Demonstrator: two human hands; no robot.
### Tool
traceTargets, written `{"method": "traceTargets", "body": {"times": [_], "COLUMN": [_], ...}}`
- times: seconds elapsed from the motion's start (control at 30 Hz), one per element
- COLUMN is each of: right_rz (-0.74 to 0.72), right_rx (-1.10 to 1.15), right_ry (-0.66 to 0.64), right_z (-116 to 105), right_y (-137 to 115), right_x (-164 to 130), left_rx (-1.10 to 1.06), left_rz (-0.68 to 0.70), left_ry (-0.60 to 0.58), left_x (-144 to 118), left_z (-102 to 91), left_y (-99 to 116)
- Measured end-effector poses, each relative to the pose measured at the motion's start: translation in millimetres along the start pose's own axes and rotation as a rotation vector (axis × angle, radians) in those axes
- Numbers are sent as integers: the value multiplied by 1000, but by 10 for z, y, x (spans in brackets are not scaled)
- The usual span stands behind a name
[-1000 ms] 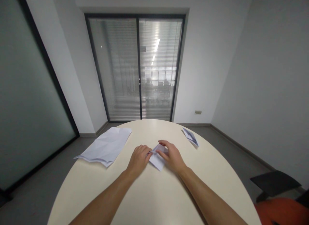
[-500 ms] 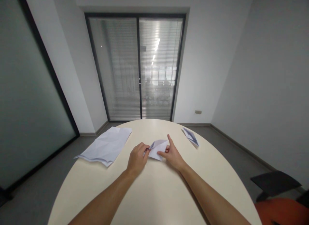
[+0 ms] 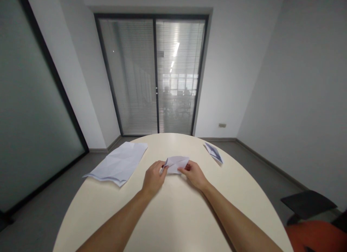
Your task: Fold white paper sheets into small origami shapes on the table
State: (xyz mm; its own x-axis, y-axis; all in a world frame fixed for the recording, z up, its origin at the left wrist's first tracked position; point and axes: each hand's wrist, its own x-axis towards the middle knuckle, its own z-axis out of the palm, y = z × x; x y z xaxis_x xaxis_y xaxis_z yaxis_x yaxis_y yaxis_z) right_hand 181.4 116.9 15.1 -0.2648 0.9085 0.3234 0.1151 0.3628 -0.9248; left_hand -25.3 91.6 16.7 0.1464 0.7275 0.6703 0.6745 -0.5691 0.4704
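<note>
A small folded sheet of white paper (image 3: 176,164) is held between my two hands over the middle of the table. My left hand (image 3: 154,177) pinches its left end between thumb and fingers. On the other side, my right hand (image 3: 194,174) grips the lower right edge, thumb in front and fingers curled behind. Creases run across the paper's face; parts of its ends are hidden by my fingers.
The round cream table (image 3: 173,216) fills the foreground. A stack of white paper sheets (image 3: 119,163) lies at its left edge. Another folded paper (image 3: 213,153) sits near the right edge. A chair with a red seat (image 3: 314,235) stands at lower right.
My right thumb and fingers have closed in on the folded paper; the index finger, raised before, is now curled behind it. The paper has tilted up and looks flatter. My left hand keeps its pinch.
</note>
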Motion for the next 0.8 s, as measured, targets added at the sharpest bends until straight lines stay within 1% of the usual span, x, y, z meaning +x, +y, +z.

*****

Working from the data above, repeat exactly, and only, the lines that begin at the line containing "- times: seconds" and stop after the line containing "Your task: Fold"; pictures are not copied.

- times: seconds elapsed from the motion's start (control at 30 Hz), one per element
- COLUMN is each of: right_rz (-0.74 to 0.72), right_rx (-1.10 to 1.15), right_ry (-0.66 to 0.64), right_z (-116 to 105), right_y (-137 to 115), right_x (-164 to 130), left_rx (-1.10 to 1.06), left_rz (-0.68 to 0.70), left_ry (-0.60 to 0.58), left_x (-144 to 118), left_z (-102 to 91), left_y (-99 to 116)
- Measured end-effector poses, each relative to the pose measured at the motion's start: translation in millimetres along the start pose's own axes and rotation as a rotation vector (axis × angle, radians) in those axes
- Numbers are sent as integers: the value multiplied by 1000, but by 10 for z, y, x (spans in brackets are not scaled)
- The usual span stands behind a name
[-1000 ms] 
[-500 ms] 
[+0 ms] 
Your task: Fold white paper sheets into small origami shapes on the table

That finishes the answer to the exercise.